The task: Every line of the material should be output exactly as written.

── Dataset section ──

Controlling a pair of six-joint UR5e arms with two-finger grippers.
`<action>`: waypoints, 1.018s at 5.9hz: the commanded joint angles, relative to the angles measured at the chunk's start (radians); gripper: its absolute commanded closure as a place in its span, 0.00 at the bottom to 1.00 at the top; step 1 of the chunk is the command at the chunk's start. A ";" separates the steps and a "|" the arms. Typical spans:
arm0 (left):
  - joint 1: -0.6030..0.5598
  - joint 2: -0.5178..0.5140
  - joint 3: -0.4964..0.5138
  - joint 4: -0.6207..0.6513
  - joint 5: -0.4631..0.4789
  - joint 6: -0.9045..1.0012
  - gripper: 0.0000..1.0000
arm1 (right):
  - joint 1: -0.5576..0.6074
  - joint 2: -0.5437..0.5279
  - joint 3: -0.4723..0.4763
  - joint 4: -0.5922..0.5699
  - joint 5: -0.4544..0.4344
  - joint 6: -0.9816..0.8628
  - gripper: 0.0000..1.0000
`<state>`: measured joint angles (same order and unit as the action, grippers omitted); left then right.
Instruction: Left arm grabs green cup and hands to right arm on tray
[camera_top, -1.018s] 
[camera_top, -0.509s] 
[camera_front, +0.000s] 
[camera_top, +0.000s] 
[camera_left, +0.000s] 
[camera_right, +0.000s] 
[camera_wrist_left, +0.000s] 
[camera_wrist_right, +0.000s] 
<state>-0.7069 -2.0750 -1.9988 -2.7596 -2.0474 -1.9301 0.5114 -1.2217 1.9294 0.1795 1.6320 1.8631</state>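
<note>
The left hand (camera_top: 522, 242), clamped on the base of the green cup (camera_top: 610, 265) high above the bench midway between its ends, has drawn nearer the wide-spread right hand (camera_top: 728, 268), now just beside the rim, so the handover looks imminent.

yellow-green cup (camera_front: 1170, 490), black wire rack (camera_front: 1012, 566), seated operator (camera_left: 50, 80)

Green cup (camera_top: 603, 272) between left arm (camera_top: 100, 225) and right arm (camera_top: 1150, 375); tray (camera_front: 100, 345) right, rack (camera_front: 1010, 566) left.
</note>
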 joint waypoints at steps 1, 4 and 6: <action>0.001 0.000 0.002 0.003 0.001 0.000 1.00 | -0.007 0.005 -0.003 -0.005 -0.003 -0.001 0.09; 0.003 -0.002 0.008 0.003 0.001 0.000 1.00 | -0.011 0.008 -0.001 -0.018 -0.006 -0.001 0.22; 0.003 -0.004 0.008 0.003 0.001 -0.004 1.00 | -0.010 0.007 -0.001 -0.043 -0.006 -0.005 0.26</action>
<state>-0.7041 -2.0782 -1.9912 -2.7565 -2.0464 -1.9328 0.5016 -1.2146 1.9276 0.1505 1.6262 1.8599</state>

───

Solved problem:
Controlling a pair of six-joint UR5e arms with two-finger grippers.
`<action>`: waypoints, 1.018s at 5.9hz: the commanded joint angles, relative to the angles measured at the chunk's start (radians); gripper: its absolute commanded closure as a place in its span, 0.00 at the bottom to 1.00 at the top; step 1 of the chunk is the command at the chunk's start. A ";" separates the steps and a "|" the arms. Typical spans:
arm0 (left):
  - joint 1: -0.6030..0.5598
  - joint 2: -0.5178..0.5140
  - joint 3: -0.4964..0.5138
  - joint 4: -0.6207..0.6513
  - joint 5: -0.4631..0.4789
  - joint 6: -0.9045..1.0012
  - gripper: 0.0000..1.0000
arm1 (right):
  - joint 1: -0.5576..0.6074
  - joint 2: -0.5437..0.5279
  - joint 3: -0.4723..0.4763
  - joint 4: -0.5922..0.5699
  - joint 5: -0.4544..0.4344
  - joint 6: -0.9816..0.8628
  - gripper: 0.0000..1.0000
`<state>`: measured joint angles (same order and unit as the action, grippers omitted); left then right.
Instruction: Left arm grabs green cup and hands to right arm on tray
[camera_top, -1.018s] 
[camera_top, -0.509s] 
[camera_front, +0.000s] 
[camera_top, +0.000s] 
[camera_left, +0.000s] 
[camera_right, +0.000s] 
[camera_wrist_left, +0.000s] 
[camera_wrist_right, +0.000s] 
<state>-0.7069 -2.0750 -1.9988 -2.7596 -2.0474 -1.9301 0.5114 -1.2217 1.9294 0.1795 1.6320 1.8631</state>
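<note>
The left hand (camera_top: 522, 242), clamped on the base of the green cup (camera_top: 610, 265) high above the bench midway between its ends, has drawn nearer the wide-spread right hand (camera_top: 728, 268), now just beside the rim, so the handover looks imminent.

yellow-green cup (camera_front: 1170, 490), black wire rack (camera_front: 1012, 566), seated operator (camera_left: 50, 80)

Green cup (camera_top: 603, 272) between left arm (camera_top: 100, 225) and right arm (camera_top: 1150, 375); tray (camera_front: 100, 345) right, rack (camera_front: 1010, 566) left.
</note>
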 joint waypoints at steps 1, 4 and 6: <action>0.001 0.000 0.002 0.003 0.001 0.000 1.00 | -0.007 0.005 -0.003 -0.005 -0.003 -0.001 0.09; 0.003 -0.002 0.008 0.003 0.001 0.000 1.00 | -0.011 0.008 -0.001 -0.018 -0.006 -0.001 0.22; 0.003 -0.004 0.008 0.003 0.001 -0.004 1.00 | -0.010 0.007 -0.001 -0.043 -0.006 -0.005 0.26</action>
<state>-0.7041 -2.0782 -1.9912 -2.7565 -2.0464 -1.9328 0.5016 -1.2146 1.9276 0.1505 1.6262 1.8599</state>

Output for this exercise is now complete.